Direniş cephesi sadece İsrail'le değil aynı zamanda NATO ile de savaşıyor

Mehr Haber Ajansı'nı ziyaret eden Kudüs Tv Genel Yayın Yönetmeni Nureddin Şirin, "Direniş cephesi sadece İsrail ile değil aynı zamanda NATO ile de savaşıyor"dedi.

Leyla Ferahani- Mehr Haber Ajansı'nın konuğu olan Kudüs Tv Genel Yayın Yönetmeni Nureddin Şirin, Gazze'deki gelişmeleri değerlendirdi.

Aşağıda röportajın tam metnini okuyabilirsiniz:

*Gazze Savaşı’nın ilk başladığında birkaç güne biteceğini düşünüyorduk. Çünkü genelde öyle oluyordu ancak bu sefer böyle olmadı. Gazze savaşı 1 yılı aştı. İslam ülkeleri girişimde bulunacak diye düşündük fakat etkili bir adım görmedik. İslam ülkeleri neden bu konuda başarısız kaldı?

Aslında Filistinlilerin son iki savaşı bir dönüm noktasıdır. Birincisi Kudüs'ün Kılıcı Savaşı, ikincisi Aksa Tufanı Savaşı. Kudüs'ün Kılıcı Savaşı ilk defa filistinliler kendileri Siyonist rejime ültimatom vererek, Siyonist rejim Kudüs'teki Şeyh Cerrah Mahallesi'ndeki saldırılarını durdurmazsa Mescidi Aksa'daki saldırılarını durdurmazsa ,Tel Aviv’e şiddetli bir şekilde füze operasyonu yapılacağını duyurdu ve dediği vakitte de bu operasyona başladı ve bütün dünya canlı yayınlardan ekranlardan aynı anda yüzlerce füzenin Tel Aviv’e atıldığını şahit oldu. Bu savaşlar yeni bir denklemdi. Artık Filistin direnişi kendi iradesiyle, kendi kararıyla, kendi stratejik planlaması ile siyonist düşmanı vurabileceğini ve düşmandan gelebilecek hiçbir karşılıktan ve saldırıdan korkmadığını açıklıkla gösterdi. Çünkü Filistin direnişi Siyonist rejimin birçok bölgesini başta Tel Aviv olmak üzere üzelerle vuruyordu büyük bir hasar, yıkım ve yangınlara yol açıyordu ve dolayısıyla bu Filistin ve Gazze’nin stratejik bir dönüm noktasıydı.

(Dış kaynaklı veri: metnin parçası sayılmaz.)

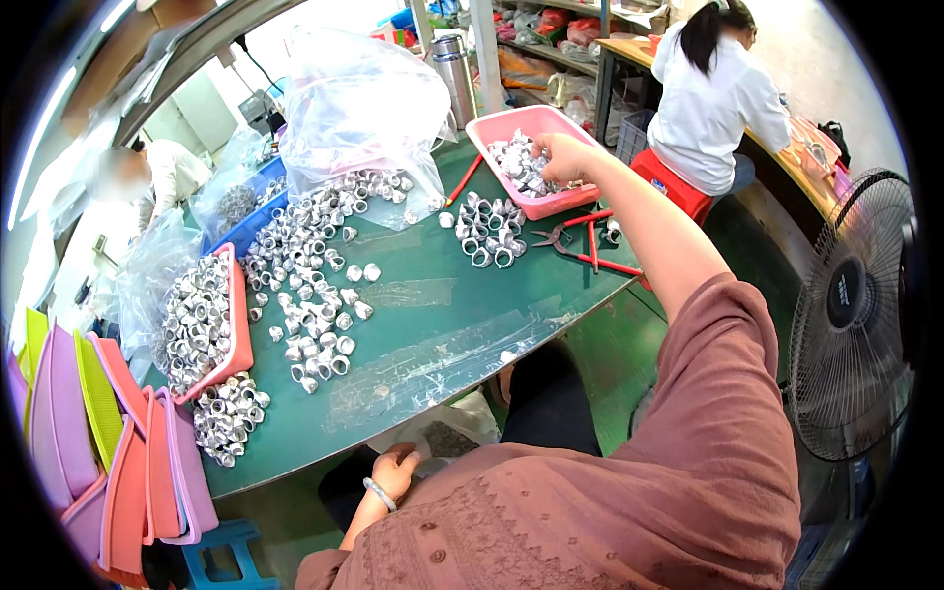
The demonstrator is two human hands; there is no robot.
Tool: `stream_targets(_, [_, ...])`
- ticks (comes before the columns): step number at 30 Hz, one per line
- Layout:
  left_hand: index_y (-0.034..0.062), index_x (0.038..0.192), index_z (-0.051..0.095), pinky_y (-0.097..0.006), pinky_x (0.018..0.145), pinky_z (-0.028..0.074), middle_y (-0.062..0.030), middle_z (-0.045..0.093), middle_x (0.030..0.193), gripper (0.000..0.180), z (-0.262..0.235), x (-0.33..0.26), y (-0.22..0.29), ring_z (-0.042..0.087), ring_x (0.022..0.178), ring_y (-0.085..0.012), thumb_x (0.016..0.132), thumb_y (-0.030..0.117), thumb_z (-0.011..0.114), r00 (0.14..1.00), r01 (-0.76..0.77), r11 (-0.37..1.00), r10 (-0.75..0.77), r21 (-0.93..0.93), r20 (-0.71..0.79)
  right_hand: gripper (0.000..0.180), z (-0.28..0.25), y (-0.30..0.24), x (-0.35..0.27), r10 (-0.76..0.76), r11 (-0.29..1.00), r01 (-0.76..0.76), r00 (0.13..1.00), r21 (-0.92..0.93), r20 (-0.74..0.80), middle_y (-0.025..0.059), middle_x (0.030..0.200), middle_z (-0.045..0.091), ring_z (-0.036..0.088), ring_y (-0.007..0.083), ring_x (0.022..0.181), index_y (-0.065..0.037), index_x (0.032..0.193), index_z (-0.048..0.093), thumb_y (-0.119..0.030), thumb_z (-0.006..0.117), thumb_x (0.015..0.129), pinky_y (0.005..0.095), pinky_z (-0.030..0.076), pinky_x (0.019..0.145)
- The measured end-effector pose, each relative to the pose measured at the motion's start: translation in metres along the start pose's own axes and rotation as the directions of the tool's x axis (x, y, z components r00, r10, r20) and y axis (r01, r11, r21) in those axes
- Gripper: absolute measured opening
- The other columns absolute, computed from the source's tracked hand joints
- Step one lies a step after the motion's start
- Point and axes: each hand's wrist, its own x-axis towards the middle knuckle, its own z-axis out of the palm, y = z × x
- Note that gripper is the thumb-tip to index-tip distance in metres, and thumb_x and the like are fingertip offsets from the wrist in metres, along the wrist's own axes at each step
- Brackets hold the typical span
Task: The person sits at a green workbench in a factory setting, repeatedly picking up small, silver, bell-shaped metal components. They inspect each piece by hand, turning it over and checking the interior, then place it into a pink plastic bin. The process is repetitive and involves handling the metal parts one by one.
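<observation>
At the far right of the table, my right hand [565, 160] reaches into a pink plastic basket [541, 206] of small silver ring-shaped metal pieces [513, 162]. Its fingers are bent down onto the pieces; whatever they grip is too small to make out. More of these pieces [489, 232] sit in a cluster just in front of the basket. Low by my lap, below the table edge, is my left hand [396, 474], wearing a pale bracelet [380, 495]. Its fingers are curled beside a clear plastic bag [462, 423], and what lies in them is hidden.
Red-handled pliers [560, 238] and a red pencil-like stick [464, 181] lie near the basket. Loose silver pieces [315, 324] cover the table's left, beside another filled pink basket [239, 324]. A steel flask [453, 79] stands behind. A fan [848, 305] and a seated person [703, 108] are right.
</observation>
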Motion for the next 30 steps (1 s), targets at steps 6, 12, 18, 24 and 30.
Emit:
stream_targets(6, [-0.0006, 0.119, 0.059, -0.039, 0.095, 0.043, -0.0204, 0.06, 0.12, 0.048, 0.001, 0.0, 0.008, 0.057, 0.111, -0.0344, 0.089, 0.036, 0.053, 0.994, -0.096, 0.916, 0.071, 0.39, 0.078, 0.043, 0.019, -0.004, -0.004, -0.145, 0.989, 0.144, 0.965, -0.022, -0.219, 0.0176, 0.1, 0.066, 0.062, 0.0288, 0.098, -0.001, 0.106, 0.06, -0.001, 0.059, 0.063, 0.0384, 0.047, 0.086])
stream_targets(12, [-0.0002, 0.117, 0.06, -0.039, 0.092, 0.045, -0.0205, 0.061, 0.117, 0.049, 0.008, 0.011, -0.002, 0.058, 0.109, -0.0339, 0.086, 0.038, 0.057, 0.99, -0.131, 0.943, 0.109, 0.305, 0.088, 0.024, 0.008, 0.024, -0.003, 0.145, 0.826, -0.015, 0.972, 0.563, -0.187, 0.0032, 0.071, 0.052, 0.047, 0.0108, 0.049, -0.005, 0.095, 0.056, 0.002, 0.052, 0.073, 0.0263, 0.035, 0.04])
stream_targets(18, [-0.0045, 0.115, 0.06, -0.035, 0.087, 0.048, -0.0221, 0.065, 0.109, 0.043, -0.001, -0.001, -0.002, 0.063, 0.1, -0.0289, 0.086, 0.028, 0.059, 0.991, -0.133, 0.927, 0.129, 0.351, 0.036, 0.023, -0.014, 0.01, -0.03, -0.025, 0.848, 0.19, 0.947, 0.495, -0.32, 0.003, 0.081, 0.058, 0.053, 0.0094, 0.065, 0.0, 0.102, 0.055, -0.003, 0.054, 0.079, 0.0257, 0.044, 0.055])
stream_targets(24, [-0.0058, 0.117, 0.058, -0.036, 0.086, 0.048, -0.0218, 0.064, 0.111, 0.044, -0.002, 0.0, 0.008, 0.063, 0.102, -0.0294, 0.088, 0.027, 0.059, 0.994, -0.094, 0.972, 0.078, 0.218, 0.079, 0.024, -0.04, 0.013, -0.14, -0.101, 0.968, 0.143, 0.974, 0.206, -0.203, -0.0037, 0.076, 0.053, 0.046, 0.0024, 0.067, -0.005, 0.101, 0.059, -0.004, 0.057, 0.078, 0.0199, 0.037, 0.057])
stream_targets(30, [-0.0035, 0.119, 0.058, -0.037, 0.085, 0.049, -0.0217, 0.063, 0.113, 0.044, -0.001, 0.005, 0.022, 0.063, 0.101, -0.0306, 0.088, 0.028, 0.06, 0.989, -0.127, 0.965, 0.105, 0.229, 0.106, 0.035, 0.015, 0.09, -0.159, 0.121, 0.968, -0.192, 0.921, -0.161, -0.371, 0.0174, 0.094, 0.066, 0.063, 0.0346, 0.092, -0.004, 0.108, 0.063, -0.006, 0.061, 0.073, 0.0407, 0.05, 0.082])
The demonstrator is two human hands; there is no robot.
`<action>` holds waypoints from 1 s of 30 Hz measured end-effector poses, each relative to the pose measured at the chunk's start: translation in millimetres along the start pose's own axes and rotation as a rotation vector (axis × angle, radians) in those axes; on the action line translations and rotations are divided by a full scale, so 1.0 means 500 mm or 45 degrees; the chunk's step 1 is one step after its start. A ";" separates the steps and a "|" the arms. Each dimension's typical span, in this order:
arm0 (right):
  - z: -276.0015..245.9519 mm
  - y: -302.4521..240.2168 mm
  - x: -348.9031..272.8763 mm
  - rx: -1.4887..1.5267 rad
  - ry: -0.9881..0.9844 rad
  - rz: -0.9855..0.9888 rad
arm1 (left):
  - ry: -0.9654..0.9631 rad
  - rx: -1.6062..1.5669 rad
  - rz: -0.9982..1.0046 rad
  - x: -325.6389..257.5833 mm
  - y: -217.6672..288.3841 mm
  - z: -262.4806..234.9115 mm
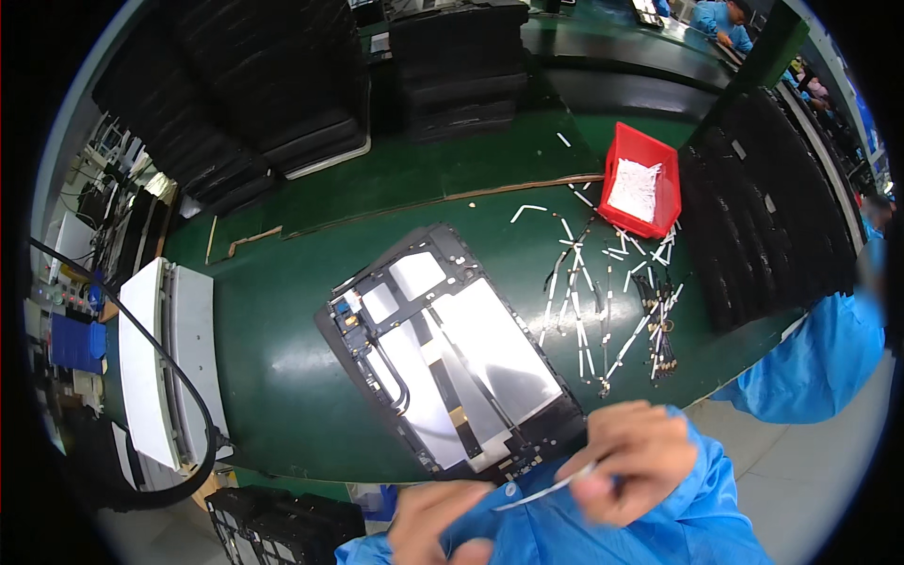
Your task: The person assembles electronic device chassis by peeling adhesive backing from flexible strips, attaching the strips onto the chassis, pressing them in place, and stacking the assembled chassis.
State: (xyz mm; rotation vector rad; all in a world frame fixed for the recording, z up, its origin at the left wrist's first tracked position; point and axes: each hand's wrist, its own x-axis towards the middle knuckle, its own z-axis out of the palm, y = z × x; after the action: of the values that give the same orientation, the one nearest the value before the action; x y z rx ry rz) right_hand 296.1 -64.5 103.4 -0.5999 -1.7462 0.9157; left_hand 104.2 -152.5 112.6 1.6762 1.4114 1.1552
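My right hand (pixel 636 460) is closed on a thin white strip (pixel 541 492), pinched between thumb and fingers at the table's near edge. The strip's free end points toward my left hand (pixel 438 523), whose blurred index finger and thumb are apart, with nothing clearly seen between them. Just beyond both hands lies an opened tablet-like device (pixel 499 353), set at a slant on the green table. Silver panels, a black flat ribbon down the middle and small circuit parts show inside its black frame. Its near corner is close to my right hand.
Thin black-and-white cables (pixel 576 311) and loose white strips lie right of the device. Behind them stands a red bin (pixel 650 212) of white pieces. Black tray stacks (pixel 767 207) stand right and at the back; a white lamp-like fixture (pixel 169 363) is left. A blue-sleeved person (pixel 800 372) is at right.
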 end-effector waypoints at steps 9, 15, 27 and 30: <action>0.043 -0.015 0.016 0.281 -0.613 0.268 | -0.252 -1.151 -0.875 -0.071 -0.035 0.006; 0.058 0.012 -0.034 0.633 -0.693 0.637 | -0.557 -1.635 -0.981 -0.048 -0.061 0.003; 0.090 0.039 -0.003 -0.041 -0.265 0.588 | 0.114 -0.357 -0.620 -0.095 -0.078 0.002; 0.095 0.050 -0.019 -0.088 -0.234 0.557 | 0.147 -0.424 -0.620 -0.105 -0.071 0.012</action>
State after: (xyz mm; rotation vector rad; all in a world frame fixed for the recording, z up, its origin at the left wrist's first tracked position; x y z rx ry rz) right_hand 254.1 -71.3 69.3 -0.9950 -1.8499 1.2459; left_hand 94.0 -196.0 67.6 0.9790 1.4908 1.1347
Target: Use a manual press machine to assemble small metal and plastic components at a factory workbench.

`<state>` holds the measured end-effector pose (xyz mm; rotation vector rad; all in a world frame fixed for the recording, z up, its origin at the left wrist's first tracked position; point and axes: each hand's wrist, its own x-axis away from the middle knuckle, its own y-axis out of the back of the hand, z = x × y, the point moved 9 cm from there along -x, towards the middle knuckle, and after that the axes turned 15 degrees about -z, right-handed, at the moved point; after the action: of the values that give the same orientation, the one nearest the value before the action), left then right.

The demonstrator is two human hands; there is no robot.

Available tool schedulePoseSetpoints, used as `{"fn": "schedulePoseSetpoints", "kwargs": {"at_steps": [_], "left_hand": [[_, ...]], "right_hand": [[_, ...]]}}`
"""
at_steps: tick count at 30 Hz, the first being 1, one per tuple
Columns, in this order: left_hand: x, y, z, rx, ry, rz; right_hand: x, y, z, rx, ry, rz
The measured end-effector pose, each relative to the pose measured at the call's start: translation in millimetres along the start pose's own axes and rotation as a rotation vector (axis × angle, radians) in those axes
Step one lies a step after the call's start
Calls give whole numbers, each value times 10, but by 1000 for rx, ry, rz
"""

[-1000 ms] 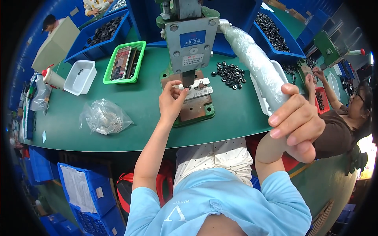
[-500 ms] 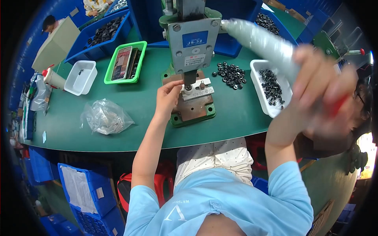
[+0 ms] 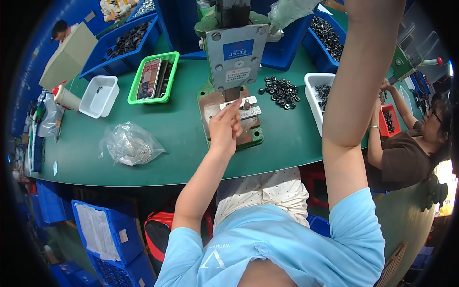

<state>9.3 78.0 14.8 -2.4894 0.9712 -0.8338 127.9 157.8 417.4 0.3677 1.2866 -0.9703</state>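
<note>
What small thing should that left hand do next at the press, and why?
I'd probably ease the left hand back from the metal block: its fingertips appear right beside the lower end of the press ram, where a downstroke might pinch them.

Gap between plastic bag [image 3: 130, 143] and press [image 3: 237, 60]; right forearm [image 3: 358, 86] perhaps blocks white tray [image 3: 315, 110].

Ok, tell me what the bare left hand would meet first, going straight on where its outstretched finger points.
The left hand would probably meet the silver rectangular metal fixture block first, beneath the dark steel press ram; depth is unclear, so it may already be touching.
</note>
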Motion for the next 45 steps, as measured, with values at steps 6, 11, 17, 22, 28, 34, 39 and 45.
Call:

Ondan sonra ise 7 Ekim 2023 Savaşı yani Aksa Tufanı Operasyonu, daha ileri bir aşama idi. Filistinliler bu sefer hem kendi iradesiyle hem kendi stratejik planlaması ile hem de işgal altındaki Filistin topraklarına girerek ilerleyerek çok sayıda siyonisti öldürerek ve çok sayıda esir alarak bu savaş başladı. 1948'de Siyonist rejimin kuruluşundan beri, onlar böyle bir şey hayal bile edemezler ki bir gün gelecek filistinliler böylesi bir operasyon yapabilecekler ve başarabilecekler. Çünkü 7 Ekim çok yönlü bir başarı ve çok yönlü bir zaferdi. Birincisi Siyonist rejimin tüm hava savunma sistemleri, alarm sistemleri, güvenlik sistemleri, elektronik savaş yoluyla etkisizleştirilmişti. Filistinliler işgal altındaki Filistin topraklarına girdiklerinde orada operasyon yapmaya başladıklarında daha Siyonistlerin haberi yoktu. Filistinlilerin operasyonlarından önceden haberleri olmadığı gibi önceden bir istihbarat noktasında haberleri olmadığı gibi operasyon yapıldığında ve başladığından da haberleri yoktur bu çok büyük bir başarıdır.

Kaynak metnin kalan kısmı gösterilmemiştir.